» **Exercise goal**: Start with the first line of the data and end with the line that holds "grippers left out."; write out each one exactly.

» **Supplied records**:
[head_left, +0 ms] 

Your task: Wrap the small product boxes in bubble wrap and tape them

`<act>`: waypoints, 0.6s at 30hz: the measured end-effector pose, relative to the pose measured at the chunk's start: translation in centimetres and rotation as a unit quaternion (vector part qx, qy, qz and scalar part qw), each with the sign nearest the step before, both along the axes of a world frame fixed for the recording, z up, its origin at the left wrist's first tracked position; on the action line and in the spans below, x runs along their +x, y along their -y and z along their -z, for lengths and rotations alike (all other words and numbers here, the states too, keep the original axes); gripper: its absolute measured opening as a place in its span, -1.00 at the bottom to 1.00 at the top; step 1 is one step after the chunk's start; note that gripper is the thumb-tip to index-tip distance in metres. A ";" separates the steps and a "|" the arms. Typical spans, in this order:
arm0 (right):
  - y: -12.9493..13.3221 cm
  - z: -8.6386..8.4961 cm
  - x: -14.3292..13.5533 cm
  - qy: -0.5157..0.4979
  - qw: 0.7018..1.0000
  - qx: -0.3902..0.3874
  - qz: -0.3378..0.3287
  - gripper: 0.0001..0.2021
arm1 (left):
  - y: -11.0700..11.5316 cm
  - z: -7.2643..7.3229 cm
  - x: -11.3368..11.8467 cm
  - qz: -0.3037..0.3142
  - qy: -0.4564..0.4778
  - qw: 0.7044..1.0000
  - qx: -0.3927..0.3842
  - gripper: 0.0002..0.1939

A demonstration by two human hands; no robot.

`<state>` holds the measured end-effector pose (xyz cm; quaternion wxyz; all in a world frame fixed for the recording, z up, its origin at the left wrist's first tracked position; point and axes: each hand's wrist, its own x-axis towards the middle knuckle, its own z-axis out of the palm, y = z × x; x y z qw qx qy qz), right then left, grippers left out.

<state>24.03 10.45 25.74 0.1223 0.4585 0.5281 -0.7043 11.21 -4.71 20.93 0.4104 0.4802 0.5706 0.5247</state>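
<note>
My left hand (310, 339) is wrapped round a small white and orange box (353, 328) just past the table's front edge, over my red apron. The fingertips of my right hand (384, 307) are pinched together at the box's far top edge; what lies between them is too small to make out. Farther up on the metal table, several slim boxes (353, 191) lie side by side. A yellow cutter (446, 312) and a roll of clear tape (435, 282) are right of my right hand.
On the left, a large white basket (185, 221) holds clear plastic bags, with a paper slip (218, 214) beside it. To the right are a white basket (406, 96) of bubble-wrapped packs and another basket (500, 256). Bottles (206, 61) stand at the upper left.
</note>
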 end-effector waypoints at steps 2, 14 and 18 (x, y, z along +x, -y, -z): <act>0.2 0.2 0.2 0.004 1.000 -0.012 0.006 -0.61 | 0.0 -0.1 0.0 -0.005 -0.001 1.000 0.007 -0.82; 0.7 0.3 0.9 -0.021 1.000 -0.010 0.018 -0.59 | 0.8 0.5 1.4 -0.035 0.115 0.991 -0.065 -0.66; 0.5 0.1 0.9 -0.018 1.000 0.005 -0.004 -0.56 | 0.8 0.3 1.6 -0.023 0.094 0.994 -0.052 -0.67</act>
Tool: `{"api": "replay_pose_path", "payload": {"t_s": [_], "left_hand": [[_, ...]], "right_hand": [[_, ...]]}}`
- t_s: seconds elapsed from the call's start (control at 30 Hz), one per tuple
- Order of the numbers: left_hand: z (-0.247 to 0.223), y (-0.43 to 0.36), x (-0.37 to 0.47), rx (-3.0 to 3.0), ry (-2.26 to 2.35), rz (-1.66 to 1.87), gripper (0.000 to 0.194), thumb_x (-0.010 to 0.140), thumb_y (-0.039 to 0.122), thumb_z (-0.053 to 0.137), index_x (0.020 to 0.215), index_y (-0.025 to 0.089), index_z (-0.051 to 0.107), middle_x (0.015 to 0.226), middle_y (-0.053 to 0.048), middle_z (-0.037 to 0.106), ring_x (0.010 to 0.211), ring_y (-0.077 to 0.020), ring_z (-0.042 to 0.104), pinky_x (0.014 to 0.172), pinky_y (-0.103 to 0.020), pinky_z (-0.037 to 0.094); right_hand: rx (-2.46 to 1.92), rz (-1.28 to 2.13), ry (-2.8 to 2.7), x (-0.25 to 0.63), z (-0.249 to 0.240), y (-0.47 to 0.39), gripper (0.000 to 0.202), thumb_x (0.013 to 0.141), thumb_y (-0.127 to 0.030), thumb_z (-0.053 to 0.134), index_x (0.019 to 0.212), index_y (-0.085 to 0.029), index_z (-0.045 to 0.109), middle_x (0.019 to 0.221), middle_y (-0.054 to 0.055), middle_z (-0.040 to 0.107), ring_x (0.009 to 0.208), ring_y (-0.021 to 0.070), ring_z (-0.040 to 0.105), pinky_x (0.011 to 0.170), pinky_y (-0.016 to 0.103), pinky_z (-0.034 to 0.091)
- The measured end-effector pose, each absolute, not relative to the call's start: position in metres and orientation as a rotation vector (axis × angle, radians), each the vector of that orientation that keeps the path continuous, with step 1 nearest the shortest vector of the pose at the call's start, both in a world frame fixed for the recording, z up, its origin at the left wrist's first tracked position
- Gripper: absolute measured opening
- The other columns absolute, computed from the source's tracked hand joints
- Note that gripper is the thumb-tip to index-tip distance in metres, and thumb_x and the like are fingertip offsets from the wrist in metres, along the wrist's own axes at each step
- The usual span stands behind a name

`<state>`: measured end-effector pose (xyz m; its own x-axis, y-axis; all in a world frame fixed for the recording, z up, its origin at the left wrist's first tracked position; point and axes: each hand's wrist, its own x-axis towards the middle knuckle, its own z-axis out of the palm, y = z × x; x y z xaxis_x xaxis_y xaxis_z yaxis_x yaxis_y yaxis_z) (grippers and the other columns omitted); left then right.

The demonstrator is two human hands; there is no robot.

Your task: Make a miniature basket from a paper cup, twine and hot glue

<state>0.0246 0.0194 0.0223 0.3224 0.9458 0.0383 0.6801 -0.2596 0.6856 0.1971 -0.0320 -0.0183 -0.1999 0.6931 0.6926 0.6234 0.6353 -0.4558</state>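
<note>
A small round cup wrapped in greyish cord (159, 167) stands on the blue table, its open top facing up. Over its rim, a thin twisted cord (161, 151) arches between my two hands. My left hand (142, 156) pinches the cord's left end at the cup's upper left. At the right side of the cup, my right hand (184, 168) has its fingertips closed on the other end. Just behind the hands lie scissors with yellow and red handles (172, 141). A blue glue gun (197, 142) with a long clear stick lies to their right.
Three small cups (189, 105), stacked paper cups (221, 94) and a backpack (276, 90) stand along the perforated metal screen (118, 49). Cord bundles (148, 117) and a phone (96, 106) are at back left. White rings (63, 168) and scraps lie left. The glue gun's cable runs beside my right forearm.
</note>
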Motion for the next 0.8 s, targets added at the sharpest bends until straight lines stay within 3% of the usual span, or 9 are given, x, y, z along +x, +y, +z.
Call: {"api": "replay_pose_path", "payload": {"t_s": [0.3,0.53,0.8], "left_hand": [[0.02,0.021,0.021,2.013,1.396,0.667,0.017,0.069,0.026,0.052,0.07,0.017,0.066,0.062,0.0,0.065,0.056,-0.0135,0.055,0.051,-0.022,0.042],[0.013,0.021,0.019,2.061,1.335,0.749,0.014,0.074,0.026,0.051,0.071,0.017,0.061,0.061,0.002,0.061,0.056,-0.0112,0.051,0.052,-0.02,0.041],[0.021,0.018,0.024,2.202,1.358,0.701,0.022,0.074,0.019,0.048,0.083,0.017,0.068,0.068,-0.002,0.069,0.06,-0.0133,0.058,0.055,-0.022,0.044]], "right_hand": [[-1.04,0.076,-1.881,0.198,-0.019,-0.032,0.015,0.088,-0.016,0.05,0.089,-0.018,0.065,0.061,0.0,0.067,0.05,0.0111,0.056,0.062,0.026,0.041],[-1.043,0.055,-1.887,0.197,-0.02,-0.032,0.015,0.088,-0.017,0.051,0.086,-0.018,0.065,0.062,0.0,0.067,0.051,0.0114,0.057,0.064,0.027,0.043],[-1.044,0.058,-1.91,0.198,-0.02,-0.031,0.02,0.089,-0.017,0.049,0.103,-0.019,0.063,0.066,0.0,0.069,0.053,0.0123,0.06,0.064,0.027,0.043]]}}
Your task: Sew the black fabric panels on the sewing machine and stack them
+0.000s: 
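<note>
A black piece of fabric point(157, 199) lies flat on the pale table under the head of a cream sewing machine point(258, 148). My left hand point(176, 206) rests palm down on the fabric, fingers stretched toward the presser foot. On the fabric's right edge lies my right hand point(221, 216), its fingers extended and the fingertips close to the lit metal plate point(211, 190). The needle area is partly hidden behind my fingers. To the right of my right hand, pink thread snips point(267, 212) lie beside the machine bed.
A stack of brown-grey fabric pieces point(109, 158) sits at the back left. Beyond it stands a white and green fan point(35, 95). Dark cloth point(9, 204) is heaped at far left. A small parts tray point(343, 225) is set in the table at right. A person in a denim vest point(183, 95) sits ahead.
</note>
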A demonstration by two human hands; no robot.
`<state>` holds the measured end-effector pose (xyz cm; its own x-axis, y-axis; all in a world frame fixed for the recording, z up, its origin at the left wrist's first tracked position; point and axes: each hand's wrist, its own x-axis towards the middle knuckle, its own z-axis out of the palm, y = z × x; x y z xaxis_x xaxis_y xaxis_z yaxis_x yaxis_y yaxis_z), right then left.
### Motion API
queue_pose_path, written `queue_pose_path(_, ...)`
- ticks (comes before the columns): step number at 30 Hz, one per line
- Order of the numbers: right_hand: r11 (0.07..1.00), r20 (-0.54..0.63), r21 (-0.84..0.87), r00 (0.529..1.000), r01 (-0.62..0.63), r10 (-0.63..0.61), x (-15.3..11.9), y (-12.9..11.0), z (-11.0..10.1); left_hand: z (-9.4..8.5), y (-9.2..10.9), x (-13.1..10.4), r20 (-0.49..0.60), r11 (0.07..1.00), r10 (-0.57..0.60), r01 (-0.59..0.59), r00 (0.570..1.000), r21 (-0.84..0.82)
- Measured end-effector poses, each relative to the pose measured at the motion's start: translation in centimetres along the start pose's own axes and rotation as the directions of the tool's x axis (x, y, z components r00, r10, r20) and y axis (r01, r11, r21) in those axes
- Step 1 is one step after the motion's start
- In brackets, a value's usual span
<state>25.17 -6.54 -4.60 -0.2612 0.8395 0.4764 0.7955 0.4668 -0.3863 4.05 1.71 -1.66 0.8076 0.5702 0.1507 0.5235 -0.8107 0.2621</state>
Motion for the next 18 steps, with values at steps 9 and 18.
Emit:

» **Exercise solution**:
[head_left, +0 ms] 

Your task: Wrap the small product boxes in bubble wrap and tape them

`<act>`: waypoints, 0.6s at 30hz: the measured end-effector pose, relative to the pose measured at the chunk's start: translation in centimetres and rotation as a unit quaternion (vector part qx, qy, qz and scalar part qw), each with the sign nearest the step before, both along the axes of a world frame fixed for the recording, z up, its origin at the left wrist's first tracked position; on the action line and in the spans below, x runs along their +x, y along their -y and z along their -z, for lengths and rotations alike (all other words and numbers here, the states too, keep the original axes); gripper: its absolute measured opening as a place in its span, -1.00 at the bottom to 1.00 at the top; step 1 is one step after the chunk's start; note that gripper is the thumb-tip to index-tip distance in metres. A ";" separates the steps and a "|" the arms. Typical spans, in this order:
arm0 (right):
  - y: -12.9493..13.3221 cm
  - z: -8.6386..8.4961 cm
  - x: -14.3292..13.5533 cm
  - qy: -0.5157..0.4979
  - qw: 0.7018..1.0000
  - qx: -0.3902..0.3874
  - qz: -0.3378..0.3287
  - gripper: 0.0001..0.2021
arm1 (left):
  - y: -11.0700..11.5316 cm
  - z: -7.2643..7.3229 cm
  - x: -11.3368..11.8467 cm
  - qz: -0.3037..0.3142
  - qy: -0.4564..0.4778
  - qw: 0.7044..1.0000
  - qx: -0.3927..0.3842
  - gripper: 0.0002..0.1939

A demonstration by two human hands; no robot.

`<state>` holds the measured end-effector pose (xyz cm; quaternion wxyz; all in a world frame fixed for the recording, z up, its origin at the left wrist's first tracked position; point and axes: each hand's wrist, its own x-axis towards the middle knuckle, its own z-axis out of the palm, y = z × x; x y z qw qx qy qz), right then left, grippers left out.

This answer has now been given in full.